Jakarta – Sidang lanjutan permohonan praperadilan Ketua DPR Setya Novanto, pada Jumat (29/9/2017) di PN Jakarta Pusat, agendanya membacakan putusan. Pengacara Novanto mengungkap adanya 17 alasan penetapan tersangka Novanto harus batal.

Sebaliknya, selama persidangan Indonesia Corruption Watch (ICW) melakukan pemantauan dan menemukan beberapa kejanggalan. Berikut poin-poin kejanggalan yang dipublikasikan ICW Jumat (29/9/2017).

1. Hakim menolak memutar rekaman bukti keterlibatan Novanto dalam korupsi e-KTP.

Pada sidang praperadilan Rabu, 27 September 2017, Hakim menolak memutar rekaman KPK sebagai bukti keterlibatan Novanto dalam korupsi e-KTP. Penolakan ini sangat janggal, karena Hakim berpandangan bahwa pemutaran rekaman tersebut sudah masuk pokok perkara, padahal rekaman pembicaraan tersebut adalah salah satu bukti yang menunjukkan keterlibatan Novanto dalam perkara korupsi e-KTP.
Dengan dasar rekaman tersebut, KPK menetapkannya sebagai salah satu bukti –yang dibarengi dengan 193 bukti lainnya-, untuk menetapkan Novanto sebagai tersangka.

Di sisi lain, Hakim Cepi Iskandar justru membuka ruang pengujian materi perkara dengan menolak eksepsi KPK terkait dengan pembuktian keterpenuhan unsur pada Pasal 2 ayat (1) UU Tipikor, yang menjadi salah satu dalil permohonan praperadilan Novanto.
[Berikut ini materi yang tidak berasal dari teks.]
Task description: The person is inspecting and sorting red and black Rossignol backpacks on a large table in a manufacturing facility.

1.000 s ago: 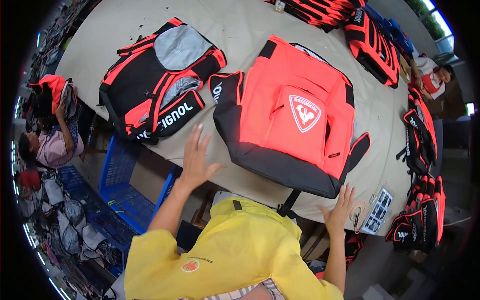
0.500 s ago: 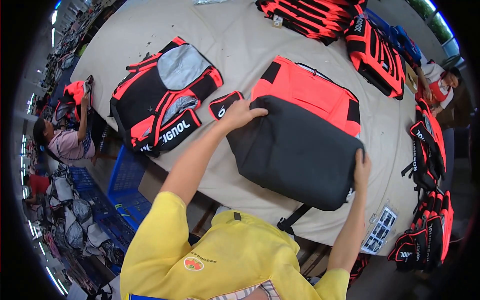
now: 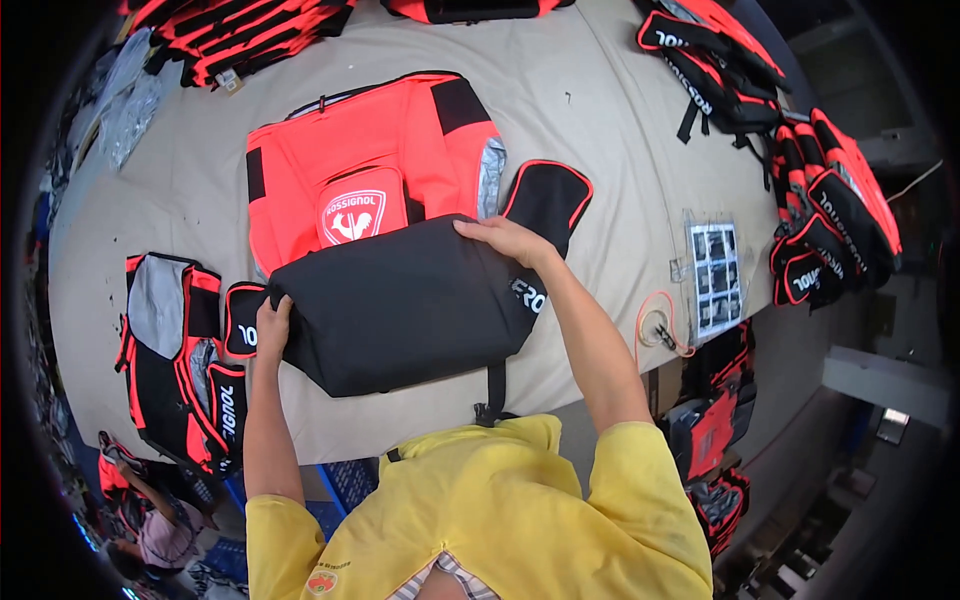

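A coral-red and black backpack (image 3: 290, 215) lies on the cloth-covered table in front of me, its black base (image 3: 405, 320) toward my body. Around the left corner of that base my left hand (image 3: 273, 325) is closed, thumb on top. My right hand (image 3: 508, 242) grips the base's upper right edge, its thumb lying on the black fabric and the other fingers hidden beneath. A black side flap with red piping (image 3: 550, 200) sticks out past my right hand. Near my left hand, a smaller black flap (image 3: 243, 318) spreads out. One black strap (image 3: 496, 388) hangs toward my shirt.
Another backpack (image 3: 165, 365) lies at the left table edge. Stacked red and black bags (image 3: 240, 40) stand at the far left, with more bags (image 3: 835, 215) along the right edge. A picture sheet (image 3: 716, 275) and an orange cord (image 3: 640, 325) lie at right. A person (image 3: 165, 530) works lower left.
The view has swung to the right, so the table things appear farther left. Both hands keep hold of the backpack, and more of its red front with a white emblem shows.
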Action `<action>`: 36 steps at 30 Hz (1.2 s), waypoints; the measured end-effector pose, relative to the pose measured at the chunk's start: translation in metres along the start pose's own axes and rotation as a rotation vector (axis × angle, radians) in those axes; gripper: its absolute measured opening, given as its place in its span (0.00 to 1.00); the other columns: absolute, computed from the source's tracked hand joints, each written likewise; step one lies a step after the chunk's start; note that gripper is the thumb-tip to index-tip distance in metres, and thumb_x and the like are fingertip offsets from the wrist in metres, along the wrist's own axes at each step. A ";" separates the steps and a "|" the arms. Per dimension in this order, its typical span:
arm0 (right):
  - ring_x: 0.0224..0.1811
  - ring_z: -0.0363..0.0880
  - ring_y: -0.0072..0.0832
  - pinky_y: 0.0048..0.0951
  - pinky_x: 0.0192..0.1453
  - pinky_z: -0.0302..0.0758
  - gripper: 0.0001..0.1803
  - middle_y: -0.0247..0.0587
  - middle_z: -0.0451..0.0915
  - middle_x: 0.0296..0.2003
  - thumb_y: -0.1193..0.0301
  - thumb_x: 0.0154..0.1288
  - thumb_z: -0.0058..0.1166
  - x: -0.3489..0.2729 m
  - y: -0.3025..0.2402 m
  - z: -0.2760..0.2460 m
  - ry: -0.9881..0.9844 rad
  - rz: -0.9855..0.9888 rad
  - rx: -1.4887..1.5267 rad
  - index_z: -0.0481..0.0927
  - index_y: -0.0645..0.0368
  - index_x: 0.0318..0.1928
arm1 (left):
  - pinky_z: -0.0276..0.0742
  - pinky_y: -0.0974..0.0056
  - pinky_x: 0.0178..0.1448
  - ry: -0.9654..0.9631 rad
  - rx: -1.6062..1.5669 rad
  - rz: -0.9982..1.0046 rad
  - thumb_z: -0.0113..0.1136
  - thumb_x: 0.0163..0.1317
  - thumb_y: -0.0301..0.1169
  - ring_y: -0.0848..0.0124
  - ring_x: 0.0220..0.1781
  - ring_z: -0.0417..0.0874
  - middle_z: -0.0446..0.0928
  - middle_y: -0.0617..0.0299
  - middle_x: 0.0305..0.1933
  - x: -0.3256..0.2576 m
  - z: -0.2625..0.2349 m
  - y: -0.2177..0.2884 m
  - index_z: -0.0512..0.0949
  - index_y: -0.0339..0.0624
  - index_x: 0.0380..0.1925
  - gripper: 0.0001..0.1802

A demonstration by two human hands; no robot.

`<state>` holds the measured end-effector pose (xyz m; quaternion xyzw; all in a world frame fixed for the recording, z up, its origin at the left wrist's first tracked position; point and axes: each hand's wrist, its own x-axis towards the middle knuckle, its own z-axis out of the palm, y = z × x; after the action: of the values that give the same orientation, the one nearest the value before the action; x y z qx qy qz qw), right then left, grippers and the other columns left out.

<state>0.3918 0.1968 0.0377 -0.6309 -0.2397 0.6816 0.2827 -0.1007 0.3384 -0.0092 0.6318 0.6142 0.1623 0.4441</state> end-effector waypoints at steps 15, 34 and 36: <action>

Padahal, pembuktian keterpenuhan unsur Pasal 2 ayat (1) UU Tipikor sudah masuk pada pembuktian pokok perkara, dan tidak sepatutnya disidangkan lewat mekanisme praperadilan.

2. Hakim menunda mendengar keterangan ahli dari KPK.

Pada sidang 27 September 2017, Hakim Cepi Iskandar menolak Ahli Teknologi Informasi Universitas Indonesia, Bob Hardian Syahbudin sebagai ahli dalam persidangan praperadilan. Alasan Hakim Cepi menolak kehadiran Bob Hardian sebagai ahli adalah, karena materi yang disampaikan pada persidangan sudah masuk pokok perkara pembuktian korupsi e-KTP.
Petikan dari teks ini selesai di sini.